An alternative we discussed would be to defer execution of the multibody system validator until we're issuing a fatal error, for example as part of issuing the Delta > 0 error. Assuming we have access to the necessary objects at that level (probably not at present), we could run the validator, get the result as a string and incorporate it in the error message. The messages might still be false positives at times, but the user would be desperate for ideas at that point.

[jwnimmer-tri]

By false positive, I mean error or warning. If Drake prints something out, it should always be ham, not spam. When users are running a valid simulation, we should not pepper them with warnings that do not reflect an acute problem.

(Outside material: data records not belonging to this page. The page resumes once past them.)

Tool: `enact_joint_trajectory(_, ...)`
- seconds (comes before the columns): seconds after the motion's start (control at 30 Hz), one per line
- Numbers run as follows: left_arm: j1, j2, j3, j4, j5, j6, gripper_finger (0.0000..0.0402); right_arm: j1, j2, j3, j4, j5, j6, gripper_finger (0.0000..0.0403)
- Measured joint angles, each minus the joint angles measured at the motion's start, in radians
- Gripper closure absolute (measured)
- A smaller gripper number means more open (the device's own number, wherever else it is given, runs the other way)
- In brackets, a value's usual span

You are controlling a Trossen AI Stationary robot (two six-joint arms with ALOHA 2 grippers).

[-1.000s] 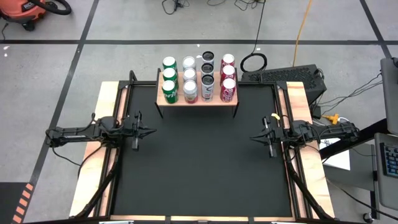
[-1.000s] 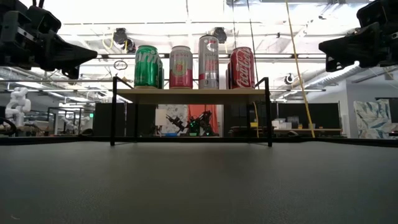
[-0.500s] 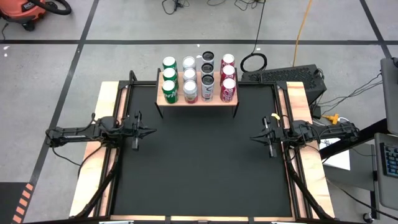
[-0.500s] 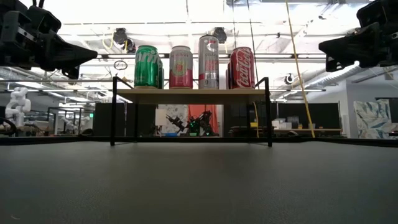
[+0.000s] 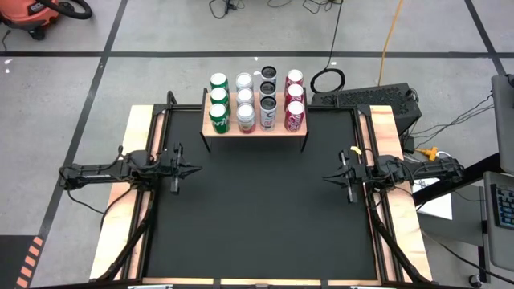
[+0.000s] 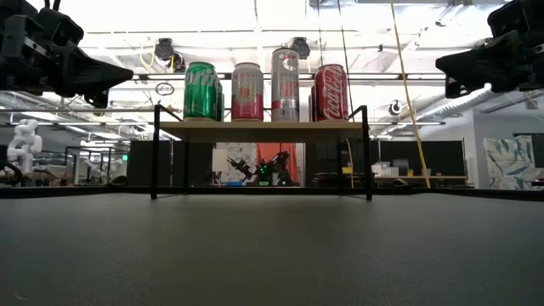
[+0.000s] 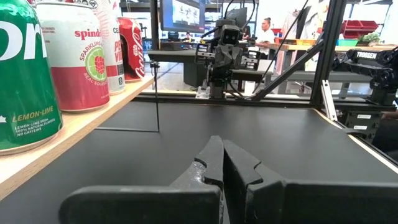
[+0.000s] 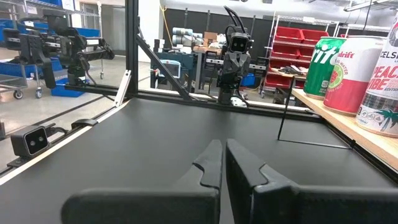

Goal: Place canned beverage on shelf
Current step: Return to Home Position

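Observation:
The shelf (image 5: 255, 128), a low stand with a light wood top and thin black legs, stands at the table's far edge. Several cans stand upright on it in four rows: green (image 5: 218, 117), white-and-red (image 5: 246, 119), dark-topped (image 5: 268, 112) and red (image 5: 295, 117). In the low view the front cans (image 6: 246, 92) stand side by side on the plank. My left gripper (image 5: 197, 169) is shut and empty above the table's left side. My right gripper (image 5: 327, 178) is shut and empty above the right side. Both are well away from the shelf.
The black table top (image 5: 257, 217) has wooden side rails (image 5: 120, 201). A small camera (image 8: 29, 141) sits at the table's near edge. Cables and a keyboard (image 5: 365, 98) lie on the floor beyond the table.

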Motion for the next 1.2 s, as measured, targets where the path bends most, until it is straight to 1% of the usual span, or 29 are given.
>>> enact_joint_trajectory(1.2,0.0,0.0,0.0,0.0,0.0,0.0,0.0402,0.0,0.0,0.0,0.0,0.0,0.0,0.0403)
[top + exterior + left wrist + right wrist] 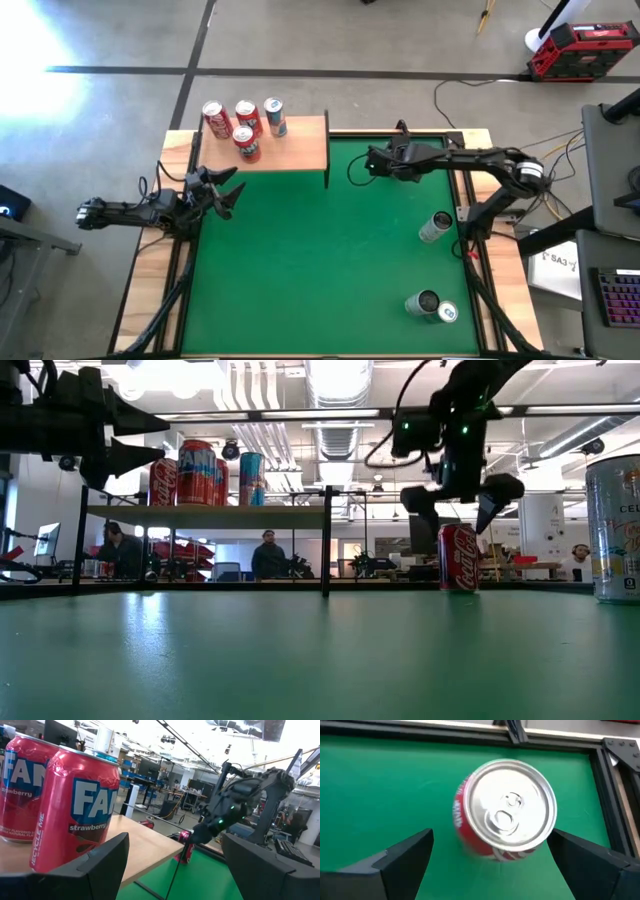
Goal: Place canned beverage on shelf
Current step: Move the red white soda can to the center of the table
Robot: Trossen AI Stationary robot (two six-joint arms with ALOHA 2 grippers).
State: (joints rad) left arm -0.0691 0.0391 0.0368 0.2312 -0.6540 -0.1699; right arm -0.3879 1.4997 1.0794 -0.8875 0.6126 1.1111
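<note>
Your right gripper hangs directly over the upright red aluminium cola can, fingers spread wide with the silver lid between them, so you can drop straight down for a grasp. The can stands on the green mat, beside the light-wood shelf on black legs. Your left gripper waits by the shelf's 4 cans, fingers apart, holding nothing.

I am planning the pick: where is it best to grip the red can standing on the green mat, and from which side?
Probably from straight above: the red can stands upright, so the open right gripper can descend and close on its round side wall.
</note>
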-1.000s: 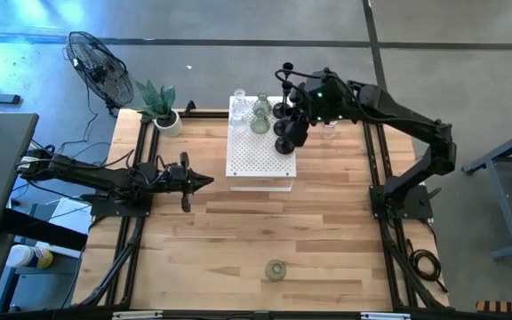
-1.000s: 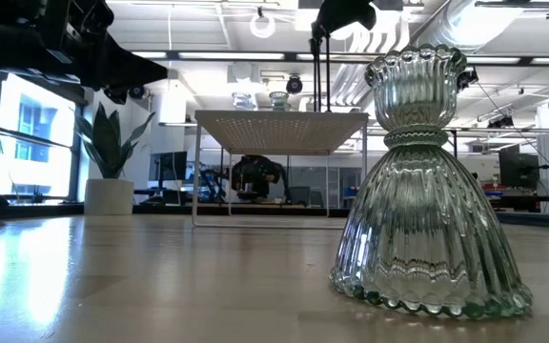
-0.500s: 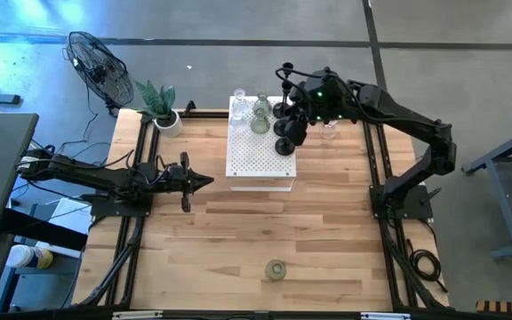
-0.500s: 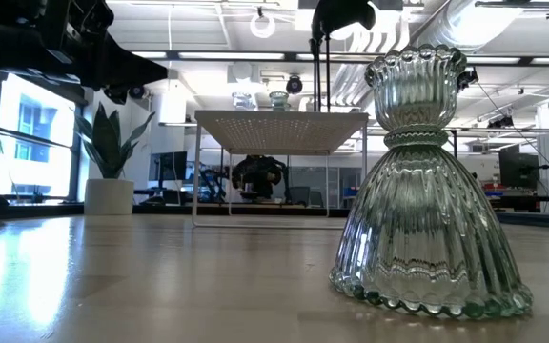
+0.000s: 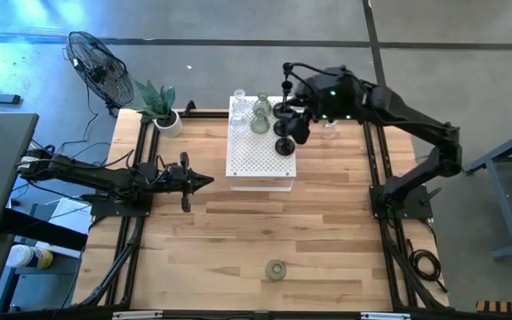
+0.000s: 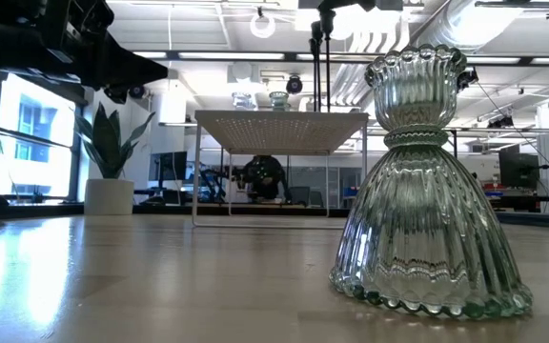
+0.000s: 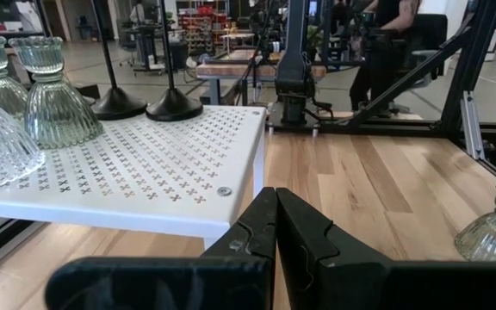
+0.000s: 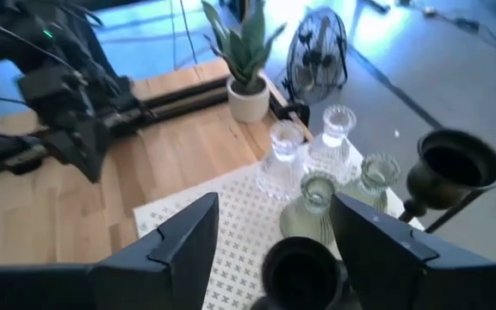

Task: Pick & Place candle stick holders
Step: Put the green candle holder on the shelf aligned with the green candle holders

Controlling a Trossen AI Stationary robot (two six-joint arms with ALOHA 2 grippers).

I really think you've jumped the shark here. I'm no dynamicist, but can we really not detect a mass-less finger body at the end of an arm, without waiting for a configuration vector to appear? Isn't it invalid for any and all configuration vectors? Maybe I just don't understand the subtleties.

[sherm1]

We can reliably issue an error in some cases, and a distal massless body with a moving inboard joint is one of those cases. If that is the only thing causing users trouble we could limit the checks to that and not attempt to warn about potential problems caused by internal massless bodies.

[jwnimmer-tri]

A survey of the linked reports to date should be authoritative on that front. I am also curious to hear what you find when once you dig into those! I know the primary one was the finger mass, but there might have been others.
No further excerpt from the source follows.